Just curious what part of the country you live? I got 23.5 mpg Highway on my 2012 Toyota Highlander Limited V6 AWD which comes in at 4500 lbs on a trip to Pittsburgh and back. I found that my 2011 Sorento EX V6 Fwd got about 25 mpg on this trip which is very hilly mixed with Mountains. I could get close to 27 mpg when we drove flat two lane country roads at 55 mph. City was never good nor is it good in the Highlander. We traded the Sorento for the Toyota.
I have used K&N filters in various vehicles over the years. I have never had an issue with a K&N and have never had a warranty issue either. As to more dirt passing through, not likely. For turbo engines, I find that these filters reduce turbo lag to almost nil. Again, I have never had any dirt contamination. For my 2010 Mercury Milan with the 2.5L four cylinder, I am using an Amsoil dry air filter. When I changed over, the difference in performance was significant enough. The engine pulled a bit better.

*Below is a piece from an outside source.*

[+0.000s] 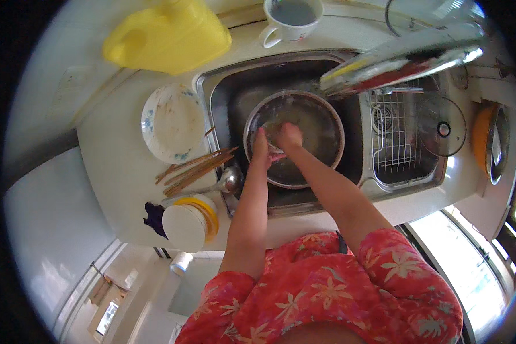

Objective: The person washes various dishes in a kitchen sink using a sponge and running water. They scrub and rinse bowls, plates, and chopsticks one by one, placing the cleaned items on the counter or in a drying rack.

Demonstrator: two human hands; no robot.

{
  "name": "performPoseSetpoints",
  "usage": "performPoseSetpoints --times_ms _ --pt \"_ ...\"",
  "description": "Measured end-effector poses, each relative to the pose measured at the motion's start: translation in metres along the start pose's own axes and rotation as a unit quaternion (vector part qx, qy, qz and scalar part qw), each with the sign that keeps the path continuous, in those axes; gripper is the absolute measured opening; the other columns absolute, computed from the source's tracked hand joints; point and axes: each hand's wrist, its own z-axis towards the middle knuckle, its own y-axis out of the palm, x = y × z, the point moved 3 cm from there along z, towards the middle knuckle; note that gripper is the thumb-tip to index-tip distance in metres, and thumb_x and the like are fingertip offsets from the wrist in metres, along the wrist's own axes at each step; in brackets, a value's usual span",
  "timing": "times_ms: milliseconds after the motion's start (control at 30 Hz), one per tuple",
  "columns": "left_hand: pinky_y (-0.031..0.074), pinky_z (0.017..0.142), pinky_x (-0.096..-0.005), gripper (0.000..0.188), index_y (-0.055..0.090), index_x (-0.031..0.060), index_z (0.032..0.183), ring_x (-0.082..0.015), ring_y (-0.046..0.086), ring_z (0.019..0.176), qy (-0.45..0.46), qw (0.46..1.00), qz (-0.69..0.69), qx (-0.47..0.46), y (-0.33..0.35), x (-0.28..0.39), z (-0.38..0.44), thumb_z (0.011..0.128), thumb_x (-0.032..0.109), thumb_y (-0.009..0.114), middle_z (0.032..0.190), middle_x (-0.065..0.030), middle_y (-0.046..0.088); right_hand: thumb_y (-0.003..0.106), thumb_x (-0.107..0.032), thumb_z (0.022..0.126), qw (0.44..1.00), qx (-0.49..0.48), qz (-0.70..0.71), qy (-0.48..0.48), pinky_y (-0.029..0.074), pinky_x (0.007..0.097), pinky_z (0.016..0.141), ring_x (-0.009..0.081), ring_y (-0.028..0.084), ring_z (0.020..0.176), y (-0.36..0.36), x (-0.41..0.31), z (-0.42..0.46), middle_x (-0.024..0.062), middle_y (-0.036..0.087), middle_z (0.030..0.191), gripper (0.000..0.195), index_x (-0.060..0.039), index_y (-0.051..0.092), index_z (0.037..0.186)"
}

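A large round metal basin [336, 165] with water in it stands in the left bowl of a stainless steel sink [228, 103]. Both of my hands are inside the basin, toward its left side. My left hand [264, 150] grips a pale, thin-rimmed dish [276, 149], mostly hidden by the hands and blurred by water. My right hand [289, 136] is curled over this dish with its knuckles up. Whether it holds anything cannot be seen.
Left of the sink lie a soiled plate [172, 124], several chopsticks [198, 172], a ladle [230, 180] and stacked white-and-yellow containers [185, 228]. Behind are a yellow jug [172, 38] and a filled mug [294, 30]. A wire rack [393, 137] and glass lid [440, 124] occupy the right sink bowl.
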Motion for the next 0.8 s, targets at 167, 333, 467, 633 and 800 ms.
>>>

As to synthetic oil, I disagree with you. I find that synthetics keep the engine far cleaner than conventional oils and are far more durable under severe conditions. Again, I use Amsoil lubricants, something I have been doing since the early 1990's. With the newer engines having variable valve timing I believe it is imperative that the mechanisms be kept very clean and that they have lots of lubrication available. Also, consider the fact that auto makers are making vehicles more aerodynamic means less air flow through the engine compartment and higher heat conditions that the oil must deal with. Add to that the fact smaller engines are now producing power means more heat that puts additional stress on the oil.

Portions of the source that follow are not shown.